■ **TASK DESCRIPTION**
Would you please return the lines of the entries below starting at the line that has "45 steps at" and ending at the line that has "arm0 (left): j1", both included, exactly as they are?

■ **TASK INPUT**

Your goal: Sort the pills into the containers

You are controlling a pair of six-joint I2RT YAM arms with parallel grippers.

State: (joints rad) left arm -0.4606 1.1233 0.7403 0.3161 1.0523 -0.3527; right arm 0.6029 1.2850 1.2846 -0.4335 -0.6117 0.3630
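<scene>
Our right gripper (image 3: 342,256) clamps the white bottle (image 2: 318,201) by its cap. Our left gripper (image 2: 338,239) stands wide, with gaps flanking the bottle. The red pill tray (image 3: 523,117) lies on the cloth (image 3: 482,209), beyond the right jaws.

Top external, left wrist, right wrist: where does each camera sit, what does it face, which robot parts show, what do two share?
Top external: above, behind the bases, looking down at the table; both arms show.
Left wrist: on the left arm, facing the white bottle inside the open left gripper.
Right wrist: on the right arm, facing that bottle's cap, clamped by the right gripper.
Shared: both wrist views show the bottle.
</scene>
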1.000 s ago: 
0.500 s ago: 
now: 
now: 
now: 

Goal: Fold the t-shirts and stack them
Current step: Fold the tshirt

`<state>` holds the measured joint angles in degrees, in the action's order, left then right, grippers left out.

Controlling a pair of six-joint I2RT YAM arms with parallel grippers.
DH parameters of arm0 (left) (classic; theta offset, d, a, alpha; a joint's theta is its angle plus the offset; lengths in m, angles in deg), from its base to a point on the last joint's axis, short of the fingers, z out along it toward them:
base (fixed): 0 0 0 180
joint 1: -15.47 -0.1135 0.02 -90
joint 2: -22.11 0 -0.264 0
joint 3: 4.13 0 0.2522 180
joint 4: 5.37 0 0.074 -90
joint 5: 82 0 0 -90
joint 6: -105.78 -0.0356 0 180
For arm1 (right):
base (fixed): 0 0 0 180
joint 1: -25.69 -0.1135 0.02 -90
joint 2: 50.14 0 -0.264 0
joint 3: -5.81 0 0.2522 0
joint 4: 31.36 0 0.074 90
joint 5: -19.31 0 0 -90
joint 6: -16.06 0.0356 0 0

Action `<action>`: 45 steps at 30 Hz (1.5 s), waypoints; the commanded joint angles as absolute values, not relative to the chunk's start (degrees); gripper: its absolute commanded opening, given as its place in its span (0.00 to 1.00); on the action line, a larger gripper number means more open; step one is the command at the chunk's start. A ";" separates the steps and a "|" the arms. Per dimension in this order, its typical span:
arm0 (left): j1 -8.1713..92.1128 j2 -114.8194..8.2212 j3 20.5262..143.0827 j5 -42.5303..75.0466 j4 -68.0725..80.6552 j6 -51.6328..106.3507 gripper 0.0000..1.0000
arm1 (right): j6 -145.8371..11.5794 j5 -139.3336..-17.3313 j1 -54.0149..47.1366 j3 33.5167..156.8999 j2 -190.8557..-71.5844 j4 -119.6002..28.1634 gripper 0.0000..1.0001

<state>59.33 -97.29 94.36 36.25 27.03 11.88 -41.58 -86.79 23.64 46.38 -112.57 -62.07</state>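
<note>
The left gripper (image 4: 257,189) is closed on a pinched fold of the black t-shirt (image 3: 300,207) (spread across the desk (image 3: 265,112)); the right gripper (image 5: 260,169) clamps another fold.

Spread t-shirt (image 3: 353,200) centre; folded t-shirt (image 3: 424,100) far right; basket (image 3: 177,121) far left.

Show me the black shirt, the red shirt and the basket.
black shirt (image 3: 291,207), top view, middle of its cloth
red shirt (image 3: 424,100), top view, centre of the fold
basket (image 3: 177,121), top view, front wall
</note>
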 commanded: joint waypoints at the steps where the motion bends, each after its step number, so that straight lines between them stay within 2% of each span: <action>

■ **TASK ANSWER**
Action `<action>`: 45 steps at 30 Hz (1.5 s), waypoints; the commanded joint angles as absolute values, not relative to the chunk's start (degrees); gripper: its absolute commanded opening, given as its place in its span (0.00 to 1.00); on the action line, a larger gripper number means more open; step one is the command at the chunk's start. A ";" separates the steps and a "|" the arms. Per dimension in this order, its typical span:
arm0 (left): j1 -8.1713..92.1128 j2 -114.8194..8.2212 j3 20.5262..143.0827 j5 -42.5303..75.0466 j4 -68.0725..80.6552 j6 -51.6328..106.3507 gripper 0.0000..1.0000

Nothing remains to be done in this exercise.